INSTRUCTIONS FOR THE TASK ▸
Under this line is some data; print exactly the lines from the one containing "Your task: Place" through its last line, without pictures.
^^^^^^^^
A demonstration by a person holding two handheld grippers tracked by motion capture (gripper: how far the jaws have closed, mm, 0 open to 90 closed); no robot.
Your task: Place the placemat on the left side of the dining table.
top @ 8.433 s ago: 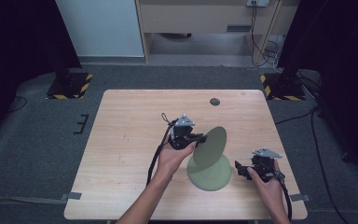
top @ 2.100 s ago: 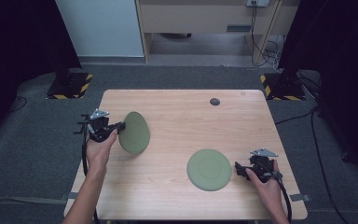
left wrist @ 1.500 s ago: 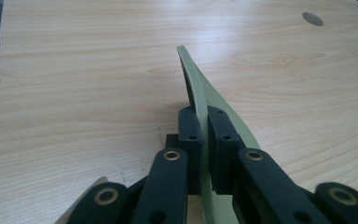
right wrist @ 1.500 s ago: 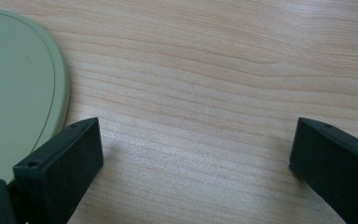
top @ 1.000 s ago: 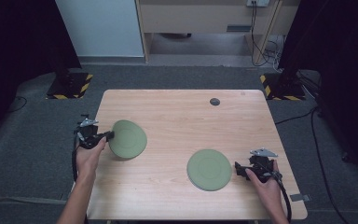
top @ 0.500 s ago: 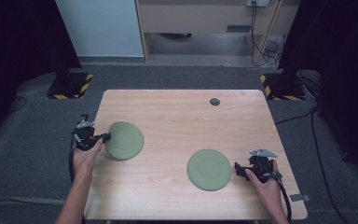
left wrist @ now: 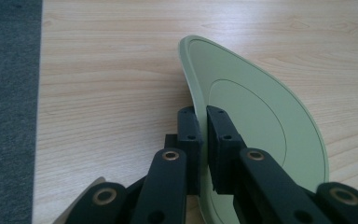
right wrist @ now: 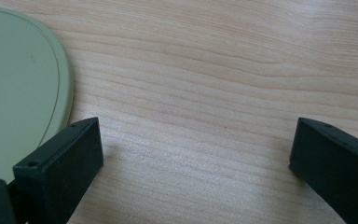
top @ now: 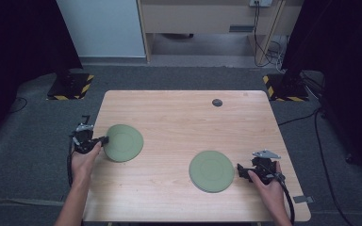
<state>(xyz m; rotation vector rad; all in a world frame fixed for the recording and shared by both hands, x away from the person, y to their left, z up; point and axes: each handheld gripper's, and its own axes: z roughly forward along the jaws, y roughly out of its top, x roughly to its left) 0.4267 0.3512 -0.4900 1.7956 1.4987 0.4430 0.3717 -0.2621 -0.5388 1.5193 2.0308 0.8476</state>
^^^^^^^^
SOLUTION ▸
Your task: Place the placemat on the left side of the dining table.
top @ 8.433 s ago: 
top @ 2.100 s ago: 
left wrist @ 1.500 s ago: 
right wrist @ 1.500 s ago: 
top @ 1.000 s ago: 
top @ 0.500 s ago: 
left wrist @ now: 
right wrist @ now: 
top @ now: 
<state>(xyz m; rotation vector rad; all in a world frame fixed for the recording and shared by both hands, x away from the person, y to their left, z up; point and axes: each handheld gripper's, and its own axes: z roughly forward along the jaws, y roughly out of its top, x roughly to its left) 0.4267 0.3512 -0.4900 1.7956 1.4987 0.4430 0.3717 -0.2621 -0.5388 1.5193 2.0308 0.8476</state>

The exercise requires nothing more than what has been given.